PROBLEM
Give back all the data exactly as it was written.

(Records contained in a dataset)
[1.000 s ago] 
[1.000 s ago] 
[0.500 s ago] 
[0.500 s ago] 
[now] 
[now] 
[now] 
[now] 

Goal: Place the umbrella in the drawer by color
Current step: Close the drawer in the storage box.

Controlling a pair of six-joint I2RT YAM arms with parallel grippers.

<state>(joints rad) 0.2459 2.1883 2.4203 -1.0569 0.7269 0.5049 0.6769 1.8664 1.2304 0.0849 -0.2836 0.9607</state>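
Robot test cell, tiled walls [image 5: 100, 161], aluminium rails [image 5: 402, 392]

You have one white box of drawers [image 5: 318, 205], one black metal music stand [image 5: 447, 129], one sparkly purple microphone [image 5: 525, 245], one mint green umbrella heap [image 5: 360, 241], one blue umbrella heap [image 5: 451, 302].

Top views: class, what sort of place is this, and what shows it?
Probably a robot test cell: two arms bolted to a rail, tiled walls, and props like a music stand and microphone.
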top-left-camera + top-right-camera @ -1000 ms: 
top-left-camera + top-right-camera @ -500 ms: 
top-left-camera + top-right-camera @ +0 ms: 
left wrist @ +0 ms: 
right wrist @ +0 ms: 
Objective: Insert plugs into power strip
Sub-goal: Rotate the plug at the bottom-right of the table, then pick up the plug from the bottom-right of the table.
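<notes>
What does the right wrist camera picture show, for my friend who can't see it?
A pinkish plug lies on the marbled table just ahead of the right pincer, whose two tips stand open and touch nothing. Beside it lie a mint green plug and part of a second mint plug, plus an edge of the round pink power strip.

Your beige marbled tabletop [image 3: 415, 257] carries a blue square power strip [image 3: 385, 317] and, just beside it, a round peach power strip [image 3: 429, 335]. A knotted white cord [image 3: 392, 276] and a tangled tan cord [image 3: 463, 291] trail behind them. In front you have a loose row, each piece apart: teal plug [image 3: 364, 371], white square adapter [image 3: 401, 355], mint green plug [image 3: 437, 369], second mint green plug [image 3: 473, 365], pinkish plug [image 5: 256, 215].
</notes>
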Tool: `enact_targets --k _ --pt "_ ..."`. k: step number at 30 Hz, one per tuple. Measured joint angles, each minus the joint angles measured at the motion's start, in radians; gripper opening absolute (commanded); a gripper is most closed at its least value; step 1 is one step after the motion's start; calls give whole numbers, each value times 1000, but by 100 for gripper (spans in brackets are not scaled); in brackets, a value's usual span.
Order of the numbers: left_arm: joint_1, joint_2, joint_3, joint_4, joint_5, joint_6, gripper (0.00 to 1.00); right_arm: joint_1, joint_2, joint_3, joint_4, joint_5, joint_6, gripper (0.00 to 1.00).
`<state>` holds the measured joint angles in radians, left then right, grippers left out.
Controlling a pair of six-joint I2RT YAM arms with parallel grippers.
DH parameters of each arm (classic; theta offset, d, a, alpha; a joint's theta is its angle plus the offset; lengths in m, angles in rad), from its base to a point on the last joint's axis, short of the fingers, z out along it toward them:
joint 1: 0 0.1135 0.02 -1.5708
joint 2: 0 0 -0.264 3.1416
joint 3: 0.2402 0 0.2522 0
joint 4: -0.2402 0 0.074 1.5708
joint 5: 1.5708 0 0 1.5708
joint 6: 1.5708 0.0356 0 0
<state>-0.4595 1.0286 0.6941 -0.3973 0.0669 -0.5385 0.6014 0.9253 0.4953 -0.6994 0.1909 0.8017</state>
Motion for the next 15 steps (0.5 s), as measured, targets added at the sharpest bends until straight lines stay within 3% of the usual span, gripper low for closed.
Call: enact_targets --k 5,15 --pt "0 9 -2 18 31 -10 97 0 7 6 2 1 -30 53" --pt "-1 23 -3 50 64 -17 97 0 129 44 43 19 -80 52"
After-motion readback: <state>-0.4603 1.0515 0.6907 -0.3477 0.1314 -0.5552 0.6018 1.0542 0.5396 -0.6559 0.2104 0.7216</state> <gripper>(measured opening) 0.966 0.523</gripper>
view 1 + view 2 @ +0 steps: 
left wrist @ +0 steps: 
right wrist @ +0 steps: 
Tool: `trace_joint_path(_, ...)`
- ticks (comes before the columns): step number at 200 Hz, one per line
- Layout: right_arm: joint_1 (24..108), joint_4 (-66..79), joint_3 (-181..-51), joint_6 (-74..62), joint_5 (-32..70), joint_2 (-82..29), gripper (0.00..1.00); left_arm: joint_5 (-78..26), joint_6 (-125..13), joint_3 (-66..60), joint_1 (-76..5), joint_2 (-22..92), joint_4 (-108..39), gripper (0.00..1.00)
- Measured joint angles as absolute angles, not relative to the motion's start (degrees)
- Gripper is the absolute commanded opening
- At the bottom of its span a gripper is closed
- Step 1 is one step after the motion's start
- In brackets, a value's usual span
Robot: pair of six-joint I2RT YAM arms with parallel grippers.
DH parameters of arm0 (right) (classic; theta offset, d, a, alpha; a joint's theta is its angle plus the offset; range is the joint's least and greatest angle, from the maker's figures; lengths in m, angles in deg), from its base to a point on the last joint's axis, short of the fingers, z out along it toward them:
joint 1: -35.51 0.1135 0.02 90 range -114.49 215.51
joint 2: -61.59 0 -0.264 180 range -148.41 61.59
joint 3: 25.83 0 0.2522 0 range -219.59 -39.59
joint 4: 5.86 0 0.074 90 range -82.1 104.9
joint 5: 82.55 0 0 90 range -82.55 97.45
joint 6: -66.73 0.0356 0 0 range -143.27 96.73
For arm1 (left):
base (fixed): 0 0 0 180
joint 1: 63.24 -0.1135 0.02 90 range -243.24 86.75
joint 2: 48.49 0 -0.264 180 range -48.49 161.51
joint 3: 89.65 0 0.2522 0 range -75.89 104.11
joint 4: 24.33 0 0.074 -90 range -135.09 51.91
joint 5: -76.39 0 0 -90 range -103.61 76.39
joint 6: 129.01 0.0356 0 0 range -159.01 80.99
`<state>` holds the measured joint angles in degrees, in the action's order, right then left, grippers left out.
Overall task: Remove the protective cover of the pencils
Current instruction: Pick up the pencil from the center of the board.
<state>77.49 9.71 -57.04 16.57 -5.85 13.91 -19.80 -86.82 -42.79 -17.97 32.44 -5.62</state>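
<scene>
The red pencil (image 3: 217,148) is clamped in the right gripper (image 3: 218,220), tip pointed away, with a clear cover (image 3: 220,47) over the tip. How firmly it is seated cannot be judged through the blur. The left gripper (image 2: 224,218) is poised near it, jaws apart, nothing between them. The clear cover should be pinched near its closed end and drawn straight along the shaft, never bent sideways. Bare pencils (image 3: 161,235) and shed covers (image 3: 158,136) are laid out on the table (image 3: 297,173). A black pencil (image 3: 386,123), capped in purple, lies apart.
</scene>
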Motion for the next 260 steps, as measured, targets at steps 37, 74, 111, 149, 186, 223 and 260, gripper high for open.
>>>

OUTPUT FOR THIS EXERCISE
[1.000 s ago] 
[1.000 s ago] 
[0.500 s ago] 
[0.500 s ago] 
[now] 
[now] 
[now] 
[now] 

Goal: Place the umbrella in the drawer by color
Current step: Close the drawer in the storage box.

Controlling a pair of six-joint I2RT YAM arms with parallel grippers.

<state>(joints rad) 0.2459 2.1883 2.4203 -1.0569 0.7269 0.5049 0.6769 1.8664 1.2304 0.0849 -0.2836 0.9607</state>
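Robot test cell, tiled walls [image 5: 100, 161], aluminium rails [image 5: 402, 392]

You have one white box of drawers [image 5: 318, 205], one black metal music stand [image 5: 447, 129], one sparkly purple microphone [image 5: 525, 245], one mint green umbrella heap [image 5: 360, 241], one blue umbrella heap [image 5: 451, 302].

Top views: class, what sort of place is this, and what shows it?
Probably a robot test cell: two arms bolted to a rail, tiled walls, and props like a music stand and microphone.
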top-left-camera + top-right-camera @ -1000 ms: 
top-left-camera + top-right-camera @ -500 ms: 
top-left-camera + top-right-camera @ +0 ms: 
left wrist @ +0 ms: 
right wrist @ +0 ms: 
Objective: Insert plugs into power strip
Sub-goal: Rotate the plug at the bottom-right of the table, then pick up the plug from the bottom-right of the table.
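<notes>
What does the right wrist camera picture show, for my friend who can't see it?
A pinkish plug lies on the marbled table just ahead of the right pincer, whose two tips stand open and touch nothing. Beside it lie a mint green plug and part of a second mint plug, plus an edge of the round pink power strip.

Your beige marbled tabletop [image 3: 415, 257] carries a blue square power strip [image 3: 385, 317] and, just beside it, a round peach power strip [image 3: 429, 335]. A knotted white cord [image 3: 392, 276] and a tangled tan cord [image 3: 463, 291] trail behind them. In front you have a loose row, each piece apart: teal plug [image 3: 364, 371], white square adapter [image 3: 401, 355], mint green plug [image 3: 437, 369], second mint green plug [image 3: 473, 365], pinkish plug [image 5: 256, 215].
</notes>
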Tool: `enact_targets --k _ --pt "_ ..."`. k: step number at 30 Hz, one per tuple. Measured joint angles, each minus the joint angles measured at the motion's start, in radians; gripper opening absolute (commanded); a gripper is most closed at its least value; step 1 is one step after the motion's start; calls give whole numbers, each value times 1000, but by 100 for gripper (spans in brackets are not scaled); in brackets, a value's usual span.
Order of the numbers: left_arm: joint_1, joint_2, joint_3, joint_4, joint_5, joint_6, gripper (0.00 to 1.00); right_arm: joint_1, joint_2, joint_3, joint_4, joint_5, joint_6, gripper (0.00 to 1.00).
`<state>` holds the measured joint angles in radians, left then right, grippers left out.
Controlling a pair of six-joint I2RT YAM arms with parallel grippers.
DH parameters of each arm (classic; theta offset, d, a, alpha; a joint's theta is its angle plus the offset; lengths in m, angles in rad), from its base to a point on the last joint's axis, short of the fingers, z out along it toward them:
joint 1: 0 0.1135 0.02 -1.5708
joint 2: 0 0 -0.264 3.1416
joint 3: 0.2402 0 0.2522 0
joint 4: -0.2402 0 0.074 1.5708
joint 5: 1.5708 0 0 1.5708
joint 6: 1.5708 0.0356 0 0
<state>-0.4595 1.0286 0.6941 -0.3973 0.0669 -0.5385 0.6014 0.9253 0.4953 -0.6994 0.1909 0.8017</state>
Motion for the next 15 steps (0.5 s), as measured, targets added at the sharpest bends until straight lines stay within 3% of the usual span, gripper low for closed.
Call: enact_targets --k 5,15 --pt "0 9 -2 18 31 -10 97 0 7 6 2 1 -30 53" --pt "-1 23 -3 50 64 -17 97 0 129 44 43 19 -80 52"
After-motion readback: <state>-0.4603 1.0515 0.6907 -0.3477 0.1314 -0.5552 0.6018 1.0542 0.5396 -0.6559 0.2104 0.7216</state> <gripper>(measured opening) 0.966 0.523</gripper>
view 1 + view 2 @ +0 steps: 
left wrist @ +0 steps: 
right wrist @ +0 steps: 
Tool: `trace_joint_path(_, ...)`
- ticks (comes before the columns): step number at 200 Hz, one per line
- Layout: right_arm: joint_1 (24..108), joint_4 (-66..79), joint_3 (-181..-51), joint_6 (-74..62), joint_5 (-32..70), joint_2 (-82..29), gripper (0.00..1.00); left_arm: joint_5 (-78..26), joint_6 (-125..13), joint_3 (-66..60), joint_1 (-76..5), joint_2 (-22..92), joint_4 (-108..39), gripper (0.00..1.00)
- Measured joint angles as absolute angles, not relative to the motion's start (degrees)
- Gripper is the absolute commanded opening
- At the bottom of its span a gripper is closed
- Step 1 is one step after the motion's start
- In brackets, a value's usual span
Robot: pair of six-joint I2RT YAM arms with parallel grippers.
DH parameters of arm0 (right) (classic; theta offset, d, a, alpha; a joint's theta is its angle plus the offset; range is the joint's least and greatest angle, from the maker's figures; lengths in m, angles in deg), from its base to a point on the last joint's axis, short of the fingers, z out along it toward them:
joint 1: -35.51 0.1135 0.02 90 range -114.49 215.51
joint 2: -61.59 0 -0.264 180 range -148.41 61.59
joint 3: 25.83 0 0.2522 0 range -219.59 -39.59
joint 4: 5.86 0 0.074 90 range -82.1 104.9
joint 5: 82.55 0 0 90 range -82.55 97.45
joint 6: -66.73 0.0356 0 0 range -143.27 96.73
For arm1 (left):
base (fixed): 0 0 0 180
joint 1: 63.24 -0.1135 0.02 90 range -243.24 86.75
joint 2: 48.49 0 -0.264 180 range -48.49 161.51
joint 3: 89.65 0 0.2522 0 range -75.89 104.11
joint 4: 24.33 0 0.074 -90 range -135.09 51.91
joint 5: -76.39 0 0 -90 range -103.61 76.39
joint 6: 129.01 0.0356 0 0 range -159.01 80.99
`<state>` holds the measured joint angles in degrees, in the action's order, right then left, grippers left out.
Overall task: Remove the protective cover of the pencils
Current instruction: Pick up the pencil from the center of the board.
<state>77.49 9.71 -57.04 16.57 -5.85 13.91 -19.80 -86.82 -42.79 -17.97 32.44 -5.62</state>
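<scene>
The red pencil (image 3: 217,148) is clamped in the right gripper (image 3: 218,220), tip pointed away, with a clear cover (image 3: 220,47) over the tip. How firmly it is seated cannot be judged through the blur. The left gripper (image 2: 224,218) is poised near it, jaws apart, nothing between them. The clear cover should be pinched near its closed end and drawn straight along the shaft, never bent sideways. Bare pencils (image 3: 161,235) and shed covers (image 3: 158,136) are laid out on the table (image 3: 297,173). A black pencil (image 3: 386,123), capped in purple, lies apart.
</scene>
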Motion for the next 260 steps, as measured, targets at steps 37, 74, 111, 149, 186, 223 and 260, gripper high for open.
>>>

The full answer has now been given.